> _WHAT IS NEEDED_: Up to and including the final line, please copy every line exactly, starting from the one that contains "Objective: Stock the" in the material below.

-------- RECORDED DATA

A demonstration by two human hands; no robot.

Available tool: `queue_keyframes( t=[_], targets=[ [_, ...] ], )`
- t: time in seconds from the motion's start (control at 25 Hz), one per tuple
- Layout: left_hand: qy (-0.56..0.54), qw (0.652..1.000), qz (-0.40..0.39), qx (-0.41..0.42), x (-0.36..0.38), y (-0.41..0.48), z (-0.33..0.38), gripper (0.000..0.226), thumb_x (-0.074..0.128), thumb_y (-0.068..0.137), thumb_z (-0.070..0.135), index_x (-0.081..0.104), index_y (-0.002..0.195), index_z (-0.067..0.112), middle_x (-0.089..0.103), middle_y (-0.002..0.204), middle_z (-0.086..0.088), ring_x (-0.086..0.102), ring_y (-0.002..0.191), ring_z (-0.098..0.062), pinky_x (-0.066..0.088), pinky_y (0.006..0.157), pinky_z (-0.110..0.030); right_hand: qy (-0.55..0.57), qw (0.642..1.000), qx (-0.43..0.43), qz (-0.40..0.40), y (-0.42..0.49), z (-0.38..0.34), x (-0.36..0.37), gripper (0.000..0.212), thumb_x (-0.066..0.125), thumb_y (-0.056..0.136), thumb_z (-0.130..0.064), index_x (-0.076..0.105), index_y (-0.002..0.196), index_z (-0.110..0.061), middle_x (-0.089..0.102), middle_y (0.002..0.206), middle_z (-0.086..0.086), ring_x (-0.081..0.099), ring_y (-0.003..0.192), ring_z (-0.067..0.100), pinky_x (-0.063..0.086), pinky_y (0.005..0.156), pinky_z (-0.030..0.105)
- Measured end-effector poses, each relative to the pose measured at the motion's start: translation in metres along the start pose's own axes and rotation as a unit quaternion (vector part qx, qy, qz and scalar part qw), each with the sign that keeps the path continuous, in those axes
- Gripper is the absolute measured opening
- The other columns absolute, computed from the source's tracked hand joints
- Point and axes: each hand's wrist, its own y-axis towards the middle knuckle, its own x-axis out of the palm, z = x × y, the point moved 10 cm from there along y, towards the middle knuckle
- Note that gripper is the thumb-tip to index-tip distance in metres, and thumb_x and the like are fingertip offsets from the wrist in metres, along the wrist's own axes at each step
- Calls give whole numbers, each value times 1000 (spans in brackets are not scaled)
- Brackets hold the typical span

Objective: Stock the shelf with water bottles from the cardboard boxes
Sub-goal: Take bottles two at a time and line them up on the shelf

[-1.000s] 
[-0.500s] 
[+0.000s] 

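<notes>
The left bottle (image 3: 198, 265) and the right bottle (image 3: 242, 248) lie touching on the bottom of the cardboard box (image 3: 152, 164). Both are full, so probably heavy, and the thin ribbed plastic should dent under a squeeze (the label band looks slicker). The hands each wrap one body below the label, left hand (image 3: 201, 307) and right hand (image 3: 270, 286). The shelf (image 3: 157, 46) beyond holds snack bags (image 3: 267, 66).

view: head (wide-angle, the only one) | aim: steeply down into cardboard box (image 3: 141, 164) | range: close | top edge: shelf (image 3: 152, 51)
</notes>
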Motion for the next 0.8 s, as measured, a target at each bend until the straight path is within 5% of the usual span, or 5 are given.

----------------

> _EXERCISE RESULT_:
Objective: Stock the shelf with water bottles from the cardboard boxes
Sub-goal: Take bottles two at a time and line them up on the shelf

[-1.000s] 
[-0.500s] 
[+0.000s] 

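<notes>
The left bottle (image 3: 198, 265) and the right bottle (image 3: 242, 248) lie touching on the bottom of the cardboard box (image 3: 152, 164). Both are full, so probably heavy, and the thin ribbed plastic should dent under a squeeze (the label band looks slicker). The hands each wrap one body below the label, left hand (image 3: 201, 307) and right hand (image 3: 270, 286). The shelf (image 3: 157, 46) beyond holds snack bags (image 3: 267, 66).

view: head (wide-angle, the only one) | aim: steeply down into cardboard box (image 3: 141, 164) | range: close | top edge: shelf (image 3: 152, 51)
</notes>
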Motion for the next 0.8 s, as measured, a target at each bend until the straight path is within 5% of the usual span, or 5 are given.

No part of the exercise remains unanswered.